Your objective
Somewhere below is a line with "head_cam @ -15" and, later, a line with "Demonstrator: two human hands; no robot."; repeat those two lines and all the lines between them, exactly as they are.

Stored items from a collection
_ _ _ _

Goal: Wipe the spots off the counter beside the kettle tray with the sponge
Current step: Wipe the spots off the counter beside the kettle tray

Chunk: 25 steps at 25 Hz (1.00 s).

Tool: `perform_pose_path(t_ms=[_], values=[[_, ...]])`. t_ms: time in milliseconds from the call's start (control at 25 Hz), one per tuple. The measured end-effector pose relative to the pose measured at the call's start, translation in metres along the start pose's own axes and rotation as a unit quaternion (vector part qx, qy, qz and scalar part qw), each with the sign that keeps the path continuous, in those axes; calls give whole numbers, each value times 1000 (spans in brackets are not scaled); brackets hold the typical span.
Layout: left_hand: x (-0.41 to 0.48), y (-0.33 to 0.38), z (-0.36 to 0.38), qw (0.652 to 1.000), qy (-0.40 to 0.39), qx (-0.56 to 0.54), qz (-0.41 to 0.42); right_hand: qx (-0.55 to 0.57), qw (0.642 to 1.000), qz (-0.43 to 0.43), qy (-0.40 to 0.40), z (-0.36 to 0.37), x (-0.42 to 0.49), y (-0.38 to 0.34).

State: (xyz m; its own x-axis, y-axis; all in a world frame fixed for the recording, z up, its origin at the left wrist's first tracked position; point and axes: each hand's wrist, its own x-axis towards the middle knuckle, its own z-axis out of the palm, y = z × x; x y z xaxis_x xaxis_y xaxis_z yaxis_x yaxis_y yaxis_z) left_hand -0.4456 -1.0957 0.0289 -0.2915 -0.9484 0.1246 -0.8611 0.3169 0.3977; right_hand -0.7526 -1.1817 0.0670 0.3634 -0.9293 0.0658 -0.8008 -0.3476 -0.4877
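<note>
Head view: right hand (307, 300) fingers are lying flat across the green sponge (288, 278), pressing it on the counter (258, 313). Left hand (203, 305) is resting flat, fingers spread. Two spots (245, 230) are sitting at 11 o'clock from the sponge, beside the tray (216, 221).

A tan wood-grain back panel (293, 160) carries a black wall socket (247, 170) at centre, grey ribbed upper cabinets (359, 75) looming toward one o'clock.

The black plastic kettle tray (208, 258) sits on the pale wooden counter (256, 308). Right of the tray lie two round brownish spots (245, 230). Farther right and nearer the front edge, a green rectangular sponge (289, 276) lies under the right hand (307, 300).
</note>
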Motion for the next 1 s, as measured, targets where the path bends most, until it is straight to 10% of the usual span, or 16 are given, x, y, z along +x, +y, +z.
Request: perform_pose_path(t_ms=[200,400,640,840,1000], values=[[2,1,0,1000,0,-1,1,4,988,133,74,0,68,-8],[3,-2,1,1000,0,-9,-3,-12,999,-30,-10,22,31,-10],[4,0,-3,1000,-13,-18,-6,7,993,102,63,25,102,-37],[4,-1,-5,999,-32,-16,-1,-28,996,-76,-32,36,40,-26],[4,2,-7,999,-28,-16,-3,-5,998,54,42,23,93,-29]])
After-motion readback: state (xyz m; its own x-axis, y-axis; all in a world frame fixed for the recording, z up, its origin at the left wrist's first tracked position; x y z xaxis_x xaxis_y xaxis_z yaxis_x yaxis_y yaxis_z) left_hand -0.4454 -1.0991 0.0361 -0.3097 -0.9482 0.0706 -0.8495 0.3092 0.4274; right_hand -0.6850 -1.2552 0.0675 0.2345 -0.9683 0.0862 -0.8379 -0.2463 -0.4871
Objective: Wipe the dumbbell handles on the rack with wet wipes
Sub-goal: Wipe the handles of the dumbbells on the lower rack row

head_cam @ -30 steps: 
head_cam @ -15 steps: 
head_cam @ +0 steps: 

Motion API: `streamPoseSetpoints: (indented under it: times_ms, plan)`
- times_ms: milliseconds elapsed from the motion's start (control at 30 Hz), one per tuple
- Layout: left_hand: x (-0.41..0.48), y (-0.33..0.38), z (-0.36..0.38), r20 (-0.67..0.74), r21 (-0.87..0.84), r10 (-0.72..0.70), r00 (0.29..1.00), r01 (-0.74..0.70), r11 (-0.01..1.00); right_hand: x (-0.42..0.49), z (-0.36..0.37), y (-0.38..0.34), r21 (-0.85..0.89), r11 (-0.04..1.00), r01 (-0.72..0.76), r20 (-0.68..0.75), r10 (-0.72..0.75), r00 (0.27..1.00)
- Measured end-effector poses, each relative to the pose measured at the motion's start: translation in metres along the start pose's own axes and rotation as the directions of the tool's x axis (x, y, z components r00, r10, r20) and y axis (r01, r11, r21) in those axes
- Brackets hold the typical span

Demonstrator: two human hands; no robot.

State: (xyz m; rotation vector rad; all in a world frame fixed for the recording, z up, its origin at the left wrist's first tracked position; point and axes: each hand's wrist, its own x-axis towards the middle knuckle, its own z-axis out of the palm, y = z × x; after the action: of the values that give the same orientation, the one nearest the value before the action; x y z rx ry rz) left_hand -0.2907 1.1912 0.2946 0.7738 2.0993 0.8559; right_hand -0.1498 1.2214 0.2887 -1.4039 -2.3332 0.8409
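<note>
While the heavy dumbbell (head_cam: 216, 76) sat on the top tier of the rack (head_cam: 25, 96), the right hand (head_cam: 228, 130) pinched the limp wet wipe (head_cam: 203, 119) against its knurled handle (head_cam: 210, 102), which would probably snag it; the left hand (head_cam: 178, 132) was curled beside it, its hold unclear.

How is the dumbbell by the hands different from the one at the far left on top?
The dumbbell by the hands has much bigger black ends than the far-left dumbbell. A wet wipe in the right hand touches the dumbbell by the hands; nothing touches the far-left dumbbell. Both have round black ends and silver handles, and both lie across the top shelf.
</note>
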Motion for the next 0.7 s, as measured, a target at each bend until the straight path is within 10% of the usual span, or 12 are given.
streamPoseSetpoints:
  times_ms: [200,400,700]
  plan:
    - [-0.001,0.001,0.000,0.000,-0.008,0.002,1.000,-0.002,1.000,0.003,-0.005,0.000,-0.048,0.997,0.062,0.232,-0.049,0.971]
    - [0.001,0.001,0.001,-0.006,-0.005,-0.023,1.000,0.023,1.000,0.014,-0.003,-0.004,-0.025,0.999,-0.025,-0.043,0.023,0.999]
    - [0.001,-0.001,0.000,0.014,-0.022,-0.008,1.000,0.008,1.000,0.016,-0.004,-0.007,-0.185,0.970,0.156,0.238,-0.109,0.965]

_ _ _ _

Response to this task
head_cam @ -15 steps: 
head_cam @ +0 steps: 

Motion API: `streamPoseSetpoints: (indented under it: times_ms, plan)`
- times_ms: milliseconds elapsed from the motion's start (control at 30 Hz), one per tuple
- Layout: left_hand: x (-0.41..0.48), y (-0.33..0.38), z (-0.36..0.38), r20 (-0.67..0.74), r21 (-0.87..0.84), r10 (-0.72..0.70), r00 (0.29..1.00), r01 (-0.74..0.70), r11 (-0.01..1.00); right_hand: x (-0.42..0.49), z (-0.36..0.37), y (-0.38..0.34), r21 (-0.85..0.89), r11 (-0.04..1.00), r01 (-0.72..0.76), r20 (-0.68..0.75), r10 (-0.72..0.75), r00 (0.27..1.00)
- Measured end-effector poses, each relative to the pose measured at the motion's start: translation in metres along the start pose's own axes and rotation as the directions of the tool's x axis (x, y, z components r00, r10, r20) and y axis (r01, r11, r21) in those axes
- Brackets hold the typical span

Demonstrator: two human hands; no robot.

The exercise concludes with this answer.